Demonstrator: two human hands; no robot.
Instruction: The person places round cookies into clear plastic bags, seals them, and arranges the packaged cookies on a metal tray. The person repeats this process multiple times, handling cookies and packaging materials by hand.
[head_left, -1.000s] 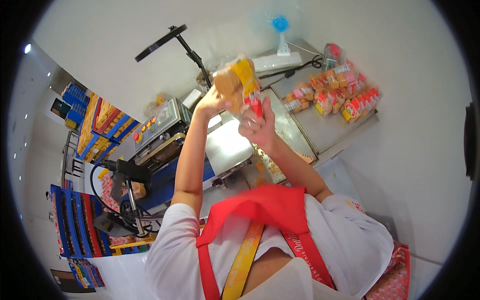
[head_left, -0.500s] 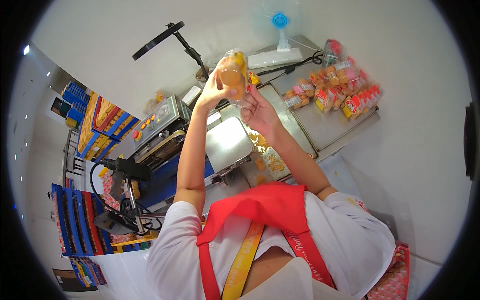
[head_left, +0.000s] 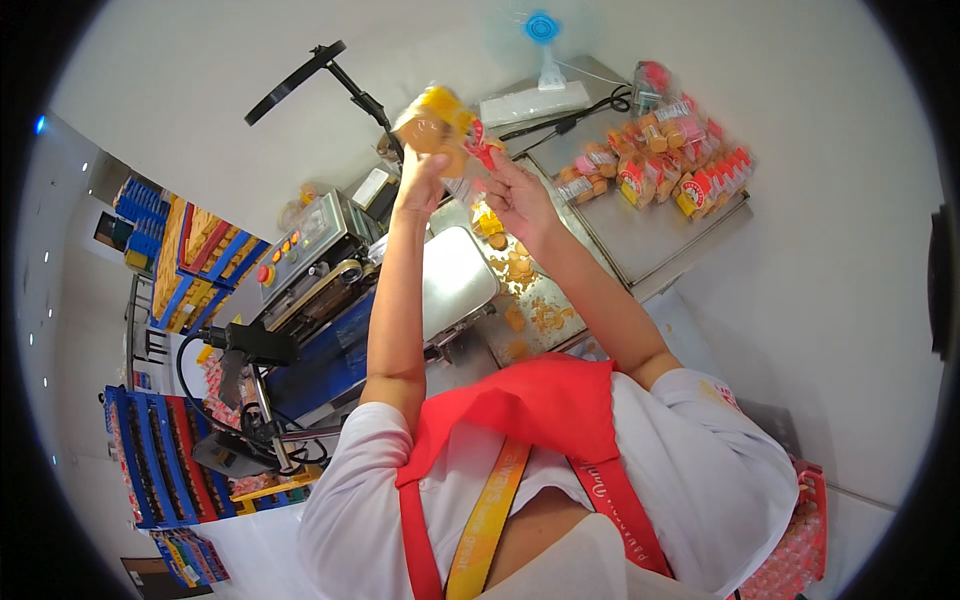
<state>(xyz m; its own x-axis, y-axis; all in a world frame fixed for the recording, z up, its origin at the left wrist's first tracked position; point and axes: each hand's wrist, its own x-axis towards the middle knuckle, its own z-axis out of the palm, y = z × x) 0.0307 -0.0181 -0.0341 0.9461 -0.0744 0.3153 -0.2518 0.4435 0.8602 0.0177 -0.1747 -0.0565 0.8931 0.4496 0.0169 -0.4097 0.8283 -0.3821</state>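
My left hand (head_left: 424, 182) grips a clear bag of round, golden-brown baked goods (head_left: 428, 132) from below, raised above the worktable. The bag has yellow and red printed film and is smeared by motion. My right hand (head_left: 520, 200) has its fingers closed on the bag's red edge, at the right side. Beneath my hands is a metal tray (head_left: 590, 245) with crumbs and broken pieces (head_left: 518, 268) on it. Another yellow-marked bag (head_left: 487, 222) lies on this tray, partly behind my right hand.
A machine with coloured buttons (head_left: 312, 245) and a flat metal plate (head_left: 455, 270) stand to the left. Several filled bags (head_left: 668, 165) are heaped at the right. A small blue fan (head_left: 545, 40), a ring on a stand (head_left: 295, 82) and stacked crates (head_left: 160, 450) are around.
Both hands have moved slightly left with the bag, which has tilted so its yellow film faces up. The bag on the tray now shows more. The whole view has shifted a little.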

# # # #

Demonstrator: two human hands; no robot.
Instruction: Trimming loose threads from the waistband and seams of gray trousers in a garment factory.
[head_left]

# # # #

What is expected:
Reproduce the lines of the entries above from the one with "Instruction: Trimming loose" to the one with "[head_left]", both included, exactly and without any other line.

Answer below:
Instruction: Trimming loose threads from the waistband and seams of gray trousers in a garment factory.
[head_left]

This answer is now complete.